Despite some experts’ developing theories on the impossibility of our ever creating “strong A.I.” — that is, the kind of robot intelligence that we need to worry about getting away from us and eliminating us as threats to itself (ahem Skynet ahem) scientists out there are still plugging away at this fascinating issue.
One way to potentially solve the problem of achieving human-like consciousness is to overhaul the way machines learn, making it more like the method used by human babies and children. At the moment, many machines learn rigidly, systematically testing new input against a vast amount of information already stored. Flexibility in learning, however leads to very fast gains in intelligence, as anyone who’s ever observed a child grow from birth to age four would know! Researchers are now quantifying this human process — a statistical evaluation called Bayesian learning — and applying it to A.I., attempting to reduce the mass of data and time required to gain the same knowledge about the world.
“The new AI program can recognize a handwritten character just about as accurately as a human can after seeing just one example. Using a Bayesian program learning framework, the software is able to generate a unique program for every handwritten character it’s seen at least once before. But it’s when the machine is confronted with an unfamiliar character that the algorithm’s unique capabilities come into play. It switches from searching through its data to find a match, to employing a probabilistic program to test its hypothesis by combining parts and subparts of characters it has already seen before to create a new character — just how babies learn rich concepts from limited data when they’re confronted with a character or object they’ve never seen before.”
The University of Auckland’s Bioengineering Institute is taking this trend in a startling direction, as it works with “BabyX.” BabyX is an A.I. interface that is a 3D animated blonde baby, who can interact with researchers through a screen, demonstrating the real thinking and learning process of the machine intelligence behind it. The interface is essentially one big metaphor for the learning machine, with a bundle of fibre-optic cables as a “spinal cord,” connecting outside input to its “brain.” So BabyX learns by responding to its user as a real baby would to a parent.

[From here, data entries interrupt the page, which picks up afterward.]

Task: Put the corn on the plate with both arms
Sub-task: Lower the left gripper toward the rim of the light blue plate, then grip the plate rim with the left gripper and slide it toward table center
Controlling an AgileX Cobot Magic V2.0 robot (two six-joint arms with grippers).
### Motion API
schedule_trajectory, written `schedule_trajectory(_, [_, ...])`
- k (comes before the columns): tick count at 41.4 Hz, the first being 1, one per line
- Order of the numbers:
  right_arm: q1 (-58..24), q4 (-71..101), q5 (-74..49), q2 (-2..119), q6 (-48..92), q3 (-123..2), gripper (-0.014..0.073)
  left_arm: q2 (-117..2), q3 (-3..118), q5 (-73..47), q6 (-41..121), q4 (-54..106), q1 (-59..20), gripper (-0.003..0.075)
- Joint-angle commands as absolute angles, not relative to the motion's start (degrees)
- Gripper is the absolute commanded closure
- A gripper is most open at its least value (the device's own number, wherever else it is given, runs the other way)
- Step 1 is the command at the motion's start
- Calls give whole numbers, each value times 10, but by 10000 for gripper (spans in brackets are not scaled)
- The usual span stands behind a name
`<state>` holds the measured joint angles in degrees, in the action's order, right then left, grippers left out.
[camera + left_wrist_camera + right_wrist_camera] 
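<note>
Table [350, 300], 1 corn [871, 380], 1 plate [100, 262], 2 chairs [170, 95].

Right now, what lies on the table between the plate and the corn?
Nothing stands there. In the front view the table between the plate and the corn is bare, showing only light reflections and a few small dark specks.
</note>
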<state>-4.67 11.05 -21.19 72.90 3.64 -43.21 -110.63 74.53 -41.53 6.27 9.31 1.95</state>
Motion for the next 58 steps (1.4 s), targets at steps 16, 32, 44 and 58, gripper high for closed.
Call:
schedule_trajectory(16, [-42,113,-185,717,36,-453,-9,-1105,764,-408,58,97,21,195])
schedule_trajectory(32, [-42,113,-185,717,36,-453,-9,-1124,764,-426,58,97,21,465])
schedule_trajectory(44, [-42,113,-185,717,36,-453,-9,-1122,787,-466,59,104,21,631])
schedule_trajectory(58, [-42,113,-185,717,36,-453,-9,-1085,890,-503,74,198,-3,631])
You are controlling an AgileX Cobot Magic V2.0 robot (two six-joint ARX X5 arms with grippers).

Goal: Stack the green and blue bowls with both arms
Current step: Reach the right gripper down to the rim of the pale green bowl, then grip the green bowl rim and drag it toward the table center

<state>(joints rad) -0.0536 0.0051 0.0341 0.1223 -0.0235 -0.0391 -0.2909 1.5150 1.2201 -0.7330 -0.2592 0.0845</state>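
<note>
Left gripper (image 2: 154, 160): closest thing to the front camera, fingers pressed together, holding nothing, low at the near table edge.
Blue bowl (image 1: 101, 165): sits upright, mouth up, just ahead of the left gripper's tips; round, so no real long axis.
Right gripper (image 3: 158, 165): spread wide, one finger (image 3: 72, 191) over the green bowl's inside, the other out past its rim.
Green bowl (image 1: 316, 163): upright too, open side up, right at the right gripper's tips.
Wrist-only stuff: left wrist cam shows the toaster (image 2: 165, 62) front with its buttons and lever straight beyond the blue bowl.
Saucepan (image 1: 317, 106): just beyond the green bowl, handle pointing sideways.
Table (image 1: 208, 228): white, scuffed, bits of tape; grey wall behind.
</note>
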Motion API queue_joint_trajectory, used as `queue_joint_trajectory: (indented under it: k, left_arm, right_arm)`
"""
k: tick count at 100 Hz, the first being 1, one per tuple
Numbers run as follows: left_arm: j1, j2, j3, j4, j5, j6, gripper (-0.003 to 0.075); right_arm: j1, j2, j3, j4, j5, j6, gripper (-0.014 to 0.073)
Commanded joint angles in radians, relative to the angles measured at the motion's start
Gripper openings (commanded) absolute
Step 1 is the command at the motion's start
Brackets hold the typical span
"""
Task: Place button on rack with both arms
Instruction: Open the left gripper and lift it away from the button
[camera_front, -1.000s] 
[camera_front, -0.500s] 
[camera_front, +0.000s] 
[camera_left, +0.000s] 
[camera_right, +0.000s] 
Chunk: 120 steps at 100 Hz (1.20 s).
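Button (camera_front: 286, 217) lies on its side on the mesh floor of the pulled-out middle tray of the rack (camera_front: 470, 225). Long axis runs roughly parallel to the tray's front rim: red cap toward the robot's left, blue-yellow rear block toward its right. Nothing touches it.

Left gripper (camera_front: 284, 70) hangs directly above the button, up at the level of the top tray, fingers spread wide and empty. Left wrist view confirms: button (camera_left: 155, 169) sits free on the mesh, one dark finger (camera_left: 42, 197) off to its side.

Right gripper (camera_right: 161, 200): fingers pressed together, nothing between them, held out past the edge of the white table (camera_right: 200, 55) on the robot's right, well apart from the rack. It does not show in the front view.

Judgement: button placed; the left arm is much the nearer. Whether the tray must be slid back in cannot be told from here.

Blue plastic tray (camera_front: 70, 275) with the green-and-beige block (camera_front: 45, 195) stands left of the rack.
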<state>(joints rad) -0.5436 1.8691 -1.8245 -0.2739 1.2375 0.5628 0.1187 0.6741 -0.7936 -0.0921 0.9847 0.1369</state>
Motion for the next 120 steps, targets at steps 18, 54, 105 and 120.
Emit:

“‘BabyX learns through association between the user’s actions and Baby’s actions,” says [project leader and Academy Award-winning animator Mark] Sagar. ‘In one form of learning, babbling causes BabyX to explore her motor space, moving her face or arms. If the user responds similarly, then neurons representing BabyX’s actions begin to associate with neurons responding to the user’s action through a process called Hebbian learning. Neurons that fire together, wire together.’”
All this work really goes to show that something so natural and seemingly simple — the infant human learning process — is actually really complicated, and hard to replicate for a machine. It will be very interesting to see how BabyX, and this new kind of A.I., “grows up” with us.